Mr. Davila, an online video content producer who calls himself compulsive about cleanliness, said he had experienced an epiphany about the global scarcity of water (even though his dirty car and windows are driving him crazy).
“You realize how much water you waste and how much you can do without,” Mr. Davila said, adding that not everyone was being as conscientious. Friends, he said, are showering at work or taking luxurious 30-minute showers on days the water is flowing. “It’s part of the selfish selfie generation.”
After weeks of dealing with rations, Mr. Davila has pieced together a survival system. He cleans his hands in his toilet tank (not the bowl); he washes dishes with water saved in pots and pans next to his kitchen sink; he keeps the dishwasher full, on a countdown toward water; and his fridge is stocked with pitchers of water.
He also equipped his shower with a small “pocket” water holder that when uncapped lets loose a flow of water. It is cold but functional. Next to the shower sits a large plastic garbage can full of water.

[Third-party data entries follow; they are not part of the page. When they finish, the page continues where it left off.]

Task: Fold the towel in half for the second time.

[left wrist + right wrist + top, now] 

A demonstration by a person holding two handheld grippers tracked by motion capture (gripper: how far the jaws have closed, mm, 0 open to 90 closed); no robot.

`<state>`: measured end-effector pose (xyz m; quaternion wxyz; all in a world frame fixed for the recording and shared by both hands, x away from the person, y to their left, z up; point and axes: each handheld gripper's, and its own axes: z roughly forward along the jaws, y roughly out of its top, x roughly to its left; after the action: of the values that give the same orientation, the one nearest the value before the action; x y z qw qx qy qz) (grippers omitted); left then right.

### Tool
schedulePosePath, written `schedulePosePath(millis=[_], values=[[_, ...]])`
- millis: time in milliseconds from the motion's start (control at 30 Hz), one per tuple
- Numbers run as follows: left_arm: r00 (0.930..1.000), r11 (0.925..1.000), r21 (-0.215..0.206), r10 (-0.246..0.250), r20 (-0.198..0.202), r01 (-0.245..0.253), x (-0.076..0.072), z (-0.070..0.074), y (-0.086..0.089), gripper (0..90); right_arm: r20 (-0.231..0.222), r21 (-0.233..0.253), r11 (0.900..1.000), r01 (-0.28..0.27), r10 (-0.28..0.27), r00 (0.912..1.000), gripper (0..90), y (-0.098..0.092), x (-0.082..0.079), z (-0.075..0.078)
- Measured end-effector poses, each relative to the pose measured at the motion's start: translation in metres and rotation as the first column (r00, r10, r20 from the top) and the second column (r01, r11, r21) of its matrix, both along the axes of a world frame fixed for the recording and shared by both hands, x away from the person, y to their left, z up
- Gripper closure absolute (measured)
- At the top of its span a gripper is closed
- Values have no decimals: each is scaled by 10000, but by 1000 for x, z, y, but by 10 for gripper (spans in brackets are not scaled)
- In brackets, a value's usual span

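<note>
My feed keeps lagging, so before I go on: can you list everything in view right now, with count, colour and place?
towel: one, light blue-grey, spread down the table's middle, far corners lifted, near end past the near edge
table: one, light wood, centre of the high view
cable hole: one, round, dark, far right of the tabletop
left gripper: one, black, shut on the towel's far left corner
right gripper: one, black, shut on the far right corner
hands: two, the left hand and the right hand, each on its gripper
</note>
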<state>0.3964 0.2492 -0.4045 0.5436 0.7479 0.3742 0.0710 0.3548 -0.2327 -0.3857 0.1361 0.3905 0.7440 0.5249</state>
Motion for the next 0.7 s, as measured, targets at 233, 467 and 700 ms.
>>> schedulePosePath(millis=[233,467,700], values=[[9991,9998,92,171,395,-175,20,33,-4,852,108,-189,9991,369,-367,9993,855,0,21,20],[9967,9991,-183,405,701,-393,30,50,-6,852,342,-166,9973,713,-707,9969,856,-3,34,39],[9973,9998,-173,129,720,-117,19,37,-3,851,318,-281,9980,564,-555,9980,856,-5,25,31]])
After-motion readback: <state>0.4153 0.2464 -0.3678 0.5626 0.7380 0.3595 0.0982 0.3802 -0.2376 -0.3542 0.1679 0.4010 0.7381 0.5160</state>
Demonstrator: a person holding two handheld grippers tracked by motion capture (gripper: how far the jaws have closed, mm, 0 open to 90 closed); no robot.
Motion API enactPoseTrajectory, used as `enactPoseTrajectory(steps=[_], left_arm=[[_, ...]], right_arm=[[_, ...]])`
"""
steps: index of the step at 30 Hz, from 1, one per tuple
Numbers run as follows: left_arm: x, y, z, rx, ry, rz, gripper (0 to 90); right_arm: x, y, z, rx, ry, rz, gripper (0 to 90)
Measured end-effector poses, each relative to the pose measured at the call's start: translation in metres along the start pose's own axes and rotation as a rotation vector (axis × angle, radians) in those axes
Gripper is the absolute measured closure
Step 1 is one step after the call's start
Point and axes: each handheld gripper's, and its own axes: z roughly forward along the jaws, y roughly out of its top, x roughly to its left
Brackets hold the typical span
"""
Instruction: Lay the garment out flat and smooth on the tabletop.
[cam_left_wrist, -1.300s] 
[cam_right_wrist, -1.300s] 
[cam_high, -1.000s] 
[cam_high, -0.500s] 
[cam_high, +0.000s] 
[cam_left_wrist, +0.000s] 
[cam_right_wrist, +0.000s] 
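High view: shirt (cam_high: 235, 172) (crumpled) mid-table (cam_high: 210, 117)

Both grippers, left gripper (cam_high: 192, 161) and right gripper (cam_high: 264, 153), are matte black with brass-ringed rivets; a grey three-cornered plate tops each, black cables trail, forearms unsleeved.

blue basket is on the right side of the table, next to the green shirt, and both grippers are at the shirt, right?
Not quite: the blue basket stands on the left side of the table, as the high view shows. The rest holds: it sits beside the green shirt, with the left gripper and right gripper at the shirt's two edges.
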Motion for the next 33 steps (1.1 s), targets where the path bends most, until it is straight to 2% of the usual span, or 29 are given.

Others are equally inventive. One man placed a reverse pump in his pool and uses pool water for his toilet, shower and sinks. Another has punctured the caps of two-liter bottles, to make the water stream out more slowly. Children are going old school and bathing in buckets. Shower water is put in the toilet tank for flushing.

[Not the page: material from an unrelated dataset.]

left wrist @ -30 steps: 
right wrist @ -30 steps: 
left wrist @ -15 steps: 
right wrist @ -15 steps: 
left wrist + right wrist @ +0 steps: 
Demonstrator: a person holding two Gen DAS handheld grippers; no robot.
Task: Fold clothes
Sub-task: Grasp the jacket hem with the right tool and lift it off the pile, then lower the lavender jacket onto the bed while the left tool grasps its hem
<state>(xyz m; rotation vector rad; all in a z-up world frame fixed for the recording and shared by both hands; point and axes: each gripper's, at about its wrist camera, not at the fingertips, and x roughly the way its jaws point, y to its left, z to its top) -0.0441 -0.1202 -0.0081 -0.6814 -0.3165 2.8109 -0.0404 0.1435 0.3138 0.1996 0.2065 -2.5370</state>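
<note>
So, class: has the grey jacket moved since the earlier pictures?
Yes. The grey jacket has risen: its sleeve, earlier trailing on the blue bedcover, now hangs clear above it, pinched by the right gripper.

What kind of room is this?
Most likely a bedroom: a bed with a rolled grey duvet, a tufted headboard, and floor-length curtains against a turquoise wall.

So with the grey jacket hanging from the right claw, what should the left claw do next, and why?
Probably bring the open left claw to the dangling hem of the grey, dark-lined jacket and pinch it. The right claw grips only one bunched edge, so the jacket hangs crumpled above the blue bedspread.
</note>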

Analdin Saldaña, 83, walked around his old, small wood-framed house, describing his system of buckets, as his wife, who has health problems, watched from the couch. There are the drinking bottles, the paint buckets for the shower, the plastic barrels that fill the paint buckets and the jugs that fill the drinking bottles. He has placed a giant blue drum next to the sink to wash dishes. When the water is on, he fills them all with the garden hose.
“We survive,” he said, adding that he was envious of neighbors with cisterns.
Meanwhile, radio stations and newspapers run public service announcements about the schedules. Advice — including a suggestion that men should shower with their wives, offered up by one former mayor — is traded like gossip. The aqueduct authority provides 95 “oasis” water tanks where people can fill their bottles. And more restaurants and homes have resorted to disposable tableware.
Some activities are simply forbidden, and people risk fines if they are caught. For example, use only recycled water to hose down driveways, fill swimming pools, wash cars or water lawns (and that only during the day).
Cisterns pose a problem. Because they end up holding nearly as much water as some people use in 48 hours, they can undermine the rationing.
Mr. Lázaro, of the aqueduct board, said he was hopeful that an end to the drought was in sight.
“We are optimistic this will pass sooner rather than later,” he said. “We are getting into the season where we get tropical waves every two, three or four days.”
But Puerto Rico is already looking for ways to handle the next drought. It recently finished dredging a part of the Carraizo reservoir to remove decades of sediment and sand; maintenance of the reservoirs has suffered during the economic crisis.
Without more money, options are limited. Dredging would help, Mr. Lazaro said, but so would bringing in more water from the west side of the island and restarting old wells in the north.
But what is needed now — a lot of rain, not just stray showers — is beyond the island’s control. Asked when he thought the natural order would resume and it would pour in Puerto Rico, Mr. Saldaña pointed skyward: “Ask him,” he said.